| Task directions |
Scan the material for the word "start", and copy each line where it shows up.

*** Information supplied Section Begins ***

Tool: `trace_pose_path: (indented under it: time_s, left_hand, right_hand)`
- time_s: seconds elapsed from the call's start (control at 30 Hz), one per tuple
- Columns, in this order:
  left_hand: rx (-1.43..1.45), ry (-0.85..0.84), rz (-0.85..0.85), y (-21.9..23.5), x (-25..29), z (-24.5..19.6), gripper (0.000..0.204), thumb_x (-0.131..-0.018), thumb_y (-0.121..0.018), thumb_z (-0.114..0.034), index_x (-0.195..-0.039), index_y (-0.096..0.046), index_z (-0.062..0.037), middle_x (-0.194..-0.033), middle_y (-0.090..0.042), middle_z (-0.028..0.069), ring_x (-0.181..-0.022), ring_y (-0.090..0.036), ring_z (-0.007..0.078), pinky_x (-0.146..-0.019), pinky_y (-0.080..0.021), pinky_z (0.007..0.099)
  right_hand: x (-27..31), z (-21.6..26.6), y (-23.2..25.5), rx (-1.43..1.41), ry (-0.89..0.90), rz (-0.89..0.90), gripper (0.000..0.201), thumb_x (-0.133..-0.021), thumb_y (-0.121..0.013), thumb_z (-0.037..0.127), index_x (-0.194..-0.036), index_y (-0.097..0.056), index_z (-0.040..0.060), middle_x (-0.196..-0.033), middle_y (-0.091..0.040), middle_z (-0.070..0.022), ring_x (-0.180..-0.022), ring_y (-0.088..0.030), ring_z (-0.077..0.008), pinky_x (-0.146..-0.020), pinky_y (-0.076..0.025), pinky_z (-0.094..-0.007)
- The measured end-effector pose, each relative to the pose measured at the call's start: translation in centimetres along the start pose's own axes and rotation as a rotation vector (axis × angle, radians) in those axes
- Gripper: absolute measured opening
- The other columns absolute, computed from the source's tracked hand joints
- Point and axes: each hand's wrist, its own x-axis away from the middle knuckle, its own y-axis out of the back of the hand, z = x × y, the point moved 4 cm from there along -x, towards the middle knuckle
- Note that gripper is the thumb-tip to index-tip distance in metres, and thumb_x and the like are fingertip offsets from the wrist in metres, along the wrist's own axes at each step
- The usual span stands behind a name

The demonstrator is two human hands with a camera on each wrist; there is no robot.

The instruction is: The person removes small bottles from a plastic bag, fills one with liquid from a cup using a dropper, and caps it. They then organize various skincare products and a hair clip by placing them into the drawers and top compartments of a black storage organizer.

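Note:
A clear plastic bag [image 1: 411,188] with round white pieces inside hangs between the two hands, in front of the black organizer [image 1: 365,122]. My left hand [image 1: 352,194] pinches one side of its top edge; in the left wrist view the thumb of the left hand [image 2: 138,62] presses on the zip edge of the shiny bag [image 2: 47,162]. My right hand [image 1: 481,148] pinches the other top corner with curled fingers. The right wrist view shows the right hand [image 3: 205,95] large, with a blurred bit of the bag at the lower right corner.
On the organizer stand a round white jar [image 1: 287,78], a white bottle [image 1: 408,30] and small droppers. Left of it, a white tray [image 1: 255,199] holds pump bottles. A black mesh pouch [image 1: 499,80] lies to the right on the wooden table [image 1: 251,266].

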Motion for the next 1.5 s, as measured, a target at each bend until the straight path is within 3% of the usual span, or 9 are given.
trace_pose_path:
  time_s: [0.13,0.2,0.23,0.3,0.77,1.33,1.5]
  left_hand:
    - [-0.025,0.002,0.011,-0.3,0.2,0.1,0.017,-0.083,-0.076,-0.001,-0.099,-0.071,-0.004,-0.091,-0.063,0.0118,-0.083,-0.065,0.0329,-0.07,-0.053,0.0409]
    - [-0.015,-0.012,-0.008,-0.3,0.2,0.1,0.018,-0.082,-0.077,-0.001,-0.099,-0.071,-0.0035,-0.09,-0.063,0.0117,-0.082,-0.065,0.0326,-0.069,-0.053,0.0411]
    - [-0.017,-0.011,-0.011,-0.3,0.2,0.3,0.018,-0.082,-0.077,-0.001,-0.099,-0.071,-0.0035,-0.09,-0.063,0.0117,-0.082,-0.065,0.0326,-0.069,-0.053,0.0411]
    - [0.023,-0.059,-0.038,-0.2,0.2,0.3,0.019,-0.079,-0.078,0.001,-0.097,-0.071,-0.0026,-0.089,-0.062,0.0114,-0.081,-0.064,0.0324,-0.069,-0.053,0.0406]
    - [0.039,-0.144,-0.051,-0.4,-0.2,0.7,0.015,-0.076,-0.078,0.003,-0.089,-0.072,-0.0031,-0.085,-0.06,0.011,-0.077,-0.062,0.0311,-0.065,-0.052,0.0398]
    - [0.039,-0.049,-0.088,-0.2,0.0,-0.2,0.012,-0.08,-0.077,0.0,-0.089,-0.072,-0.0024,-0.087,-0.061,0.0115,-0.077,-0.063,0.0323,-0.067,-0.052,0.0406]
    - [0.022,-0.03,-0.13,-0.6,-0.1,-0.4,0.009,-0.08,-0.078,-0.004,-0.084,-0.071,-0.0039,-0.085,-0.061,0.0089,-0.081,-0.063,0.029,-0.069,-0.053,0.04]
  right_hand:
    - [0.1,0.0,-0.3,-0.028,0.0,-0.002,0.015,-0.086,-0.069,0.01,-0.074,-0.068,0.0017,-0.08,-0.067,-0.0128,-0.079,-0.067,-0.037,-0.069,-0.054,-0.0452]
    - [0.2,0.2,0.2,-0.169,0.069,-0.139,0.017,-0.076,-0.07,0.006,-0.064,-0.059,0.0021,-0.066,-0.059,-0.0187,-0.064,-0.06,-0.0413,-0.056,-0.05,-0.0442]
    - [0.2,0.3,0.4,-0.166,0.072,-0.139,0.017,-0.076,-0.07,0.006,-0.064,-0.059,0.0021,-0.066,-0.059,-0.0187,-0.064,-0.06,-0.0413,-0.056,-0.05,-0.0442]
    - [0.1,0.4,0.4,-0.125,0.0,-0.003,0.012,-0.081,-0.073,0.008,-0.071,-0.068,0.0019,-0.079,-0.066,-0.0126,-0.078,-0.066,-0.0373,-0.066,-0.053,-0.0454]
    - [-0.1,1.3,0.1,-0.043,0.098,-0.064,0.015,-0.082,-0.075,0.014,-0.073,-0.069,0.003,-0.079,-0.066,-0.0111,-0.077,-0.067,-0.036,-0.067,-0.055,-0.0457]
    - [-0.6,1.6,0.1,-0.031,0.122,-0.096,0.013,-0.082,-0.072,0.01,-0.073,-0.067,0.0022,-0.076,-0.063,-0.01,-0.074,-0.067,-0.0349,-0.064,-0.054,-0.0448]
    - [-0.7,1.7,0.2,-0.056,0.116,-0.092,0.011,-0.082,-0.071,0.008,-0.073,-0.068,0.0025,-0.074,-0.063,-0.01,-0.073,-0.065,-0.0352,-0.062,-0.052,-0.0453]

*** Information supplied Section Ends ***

| Exercise solution |
- time_s: seconds elapsed from the call's start (control at 30 Hz), one per tuple
- The measured end-effector pose, each relative to the pose measured at the call's start: translation in centimetres along the start pose's own axes and rotation as a rotation vector (axis × angle, radians) in those axes

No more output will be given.